Another first was created earlier this year when Better Capital Limited, an existing Guernsey closed-ended fund listed on the London Stock Exchange (LSE), converted into a uniquely-structured protected cell company. The conversion will facilitate the launch of a second fund, the Better Capital Fund II, with funding allocated under a 2012 cell, separate from the interests of the existing fund, and associated 2009 cell.
This was the first example of a closed-ended PCC with more than one cell having a full LSE listing. The innovative use of a PCC structure provides operational efficiencies and is also designed to separate the new portfolio of assets to be acquired by Fund II from the existing portfolio, thus providing enhanced shareholder benefits. The 2012 cell has raised GBP169.9m (USD266m) of new money to invest in Better Capital Fund II. The new money was raised under a placing and an open offer to existing shareholders. Like the 2009 cell, the 2012 cell will invest principally in UK and Irish turnaround opportunities. The use of a PCC in this way is also pioneering for private equity structuring as it provides the company with the scope to continue to raise further funds in distinct cells, as well as providing for the legal segregation of assets and their allocation to each shareholder vintage through a clear separation of listed share classes. From an operational stance, the unique aspects of the PCC structure reduce running expenses and enable strong corporate governance, as a single board of directors has oversight over the distinct fund vintages.
More recently, a Guernsey closed-ended investment company has been used by Blue Crest Capital Management in its Initial Public Offering (IPO) of a fund on the London Stock Exchange Main Market earlier this month. The IPO saw subscriptions worth GBP165m (USD266m) into the BlueCrest BlueTrend Limited fund, which uses a systematic approach to seek to achieve its investment objective of long-term capital appreciation. BlueCrest is a Guernsey-based alternative asset manager and invests across numerous asset classes globally.

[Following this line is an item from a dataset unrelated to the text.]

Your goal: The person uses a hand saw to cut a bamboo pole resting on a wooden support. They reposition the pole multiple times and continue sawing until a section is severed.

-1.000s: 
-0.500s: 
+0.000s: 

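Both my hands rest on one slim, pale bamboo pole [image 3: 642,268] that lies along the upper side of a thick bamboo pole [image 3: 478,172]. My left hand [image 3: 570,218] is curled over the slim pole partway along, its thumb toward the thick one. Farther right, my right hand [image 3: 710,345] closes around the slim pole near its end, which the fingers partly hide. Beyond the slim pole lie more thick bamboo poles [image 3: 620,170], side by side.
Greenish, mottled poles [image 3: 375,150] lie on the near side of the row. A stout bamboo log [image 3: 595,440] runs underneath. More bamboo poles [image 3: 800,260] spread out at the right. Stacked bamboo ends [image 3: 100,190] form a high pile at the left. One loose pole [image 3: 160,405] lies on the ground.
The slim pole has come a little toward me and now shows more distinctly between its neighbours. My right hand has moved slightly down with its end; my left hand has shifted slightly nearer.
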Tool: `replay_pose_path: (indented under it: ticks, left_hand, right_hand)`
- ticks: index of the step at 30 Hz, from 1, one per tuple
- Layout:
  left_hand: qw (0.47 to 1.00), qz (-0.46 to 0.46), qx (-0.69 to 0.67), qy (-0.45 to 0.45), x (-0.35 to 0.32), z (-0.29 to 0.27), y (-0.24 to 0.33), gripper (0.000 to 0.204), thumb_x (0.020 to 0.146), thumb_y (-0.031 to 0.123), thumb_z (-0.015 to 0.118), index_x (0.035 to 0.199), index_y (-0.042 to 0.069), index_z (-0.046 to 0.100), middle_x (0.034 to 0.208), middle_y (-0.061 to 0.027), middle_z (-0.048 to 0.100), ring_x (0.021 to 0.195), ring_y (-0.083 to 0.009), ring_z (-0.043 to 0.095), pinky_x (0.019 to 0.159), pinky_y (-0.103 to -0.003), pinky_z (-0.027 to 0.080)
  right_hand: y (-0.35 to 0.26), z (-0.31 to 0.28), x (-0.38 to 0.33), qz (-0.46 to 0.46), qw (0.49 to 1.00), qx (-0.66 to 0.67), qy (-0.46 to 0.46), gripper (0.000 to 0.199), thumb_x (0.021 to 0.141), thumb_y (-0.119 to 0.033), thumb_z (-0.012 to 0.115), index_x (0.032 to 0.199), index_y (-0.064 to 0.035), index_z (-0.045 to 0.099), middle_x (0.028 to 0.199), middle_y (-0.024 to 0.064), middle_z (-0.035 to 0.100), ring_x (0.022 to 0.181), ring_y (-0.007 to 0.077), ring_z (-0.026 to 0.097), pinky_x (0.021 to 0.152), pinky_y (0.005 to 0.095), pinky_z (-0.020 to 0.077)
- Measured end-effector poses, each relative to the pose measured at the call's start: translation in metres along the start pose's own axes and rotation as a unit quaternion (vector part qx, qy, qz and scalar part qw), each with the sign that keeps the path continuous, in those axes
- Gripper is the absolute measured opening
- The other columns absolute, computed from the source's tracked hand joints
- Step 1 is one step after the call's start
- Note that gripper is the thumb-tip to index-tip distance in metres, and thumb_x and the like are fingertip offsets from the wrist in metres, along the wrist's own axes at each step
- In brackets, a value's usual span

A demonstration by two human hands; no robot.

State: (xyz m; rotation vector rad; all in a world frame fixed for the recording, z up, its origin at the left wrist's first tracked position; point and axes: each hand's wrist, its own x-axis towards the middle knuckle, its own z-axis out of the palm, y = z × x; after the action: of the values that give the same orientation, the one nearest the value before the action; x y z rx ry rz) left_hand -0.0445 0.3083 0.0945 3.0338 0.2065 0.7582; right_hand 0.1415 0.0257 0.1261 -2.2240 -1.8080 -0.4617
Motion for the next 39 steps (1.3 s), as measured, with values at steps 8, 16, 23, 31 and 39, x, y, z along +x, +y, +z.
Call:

Fewer international groups may be using the Isle of Man as a platform for a listing on the main London market, but the jurisdiction is currently the leader in terms of listings on AIM.
According to the research from Hemscott, more companies that feature in the top 100 on the AIM Exchange call the Isle of Man home than any other competing territory. The report shows that the Isle of Man's market share has increased to 18.6%, up from 16.3% in 2011. Bermuda and the British Virgin Islands hold second and third place respectively, the report says. In terms of total non-UK AIM companies, the Isle of Man has retained its market share over the last two years, leading overall with 50 companies, despite challenging market conditions. At the end of 2011, the market capital of non-UK AIM 100 companies registered in the Isle of Man was GBP1.14bn. Commenting on the report, the island's Minister for the Department of Economic Development, John Shimmin, stated: "This research shows the Isle of Man performing very well in the AIM market despite difficult market conditions and serves to illustrate that the island is the preferred gateway to London for international corporate capital raising requirements. This is another example of how the Isle of Man is a significant contributor to the City of London and why the Crown Dependencies are important to the UK economy as a whole.?
So despite the often negative headlines about offshore in the mainstream media, the fact is that these jurisdictions act as vital cogs in the engine of global finance, helping companies to raise capital in the world?s major stock exchanges. And as these jurisdictions evolve their company laws to stay one step ahead of the competition, they are likely to remain so for the foreseeable future.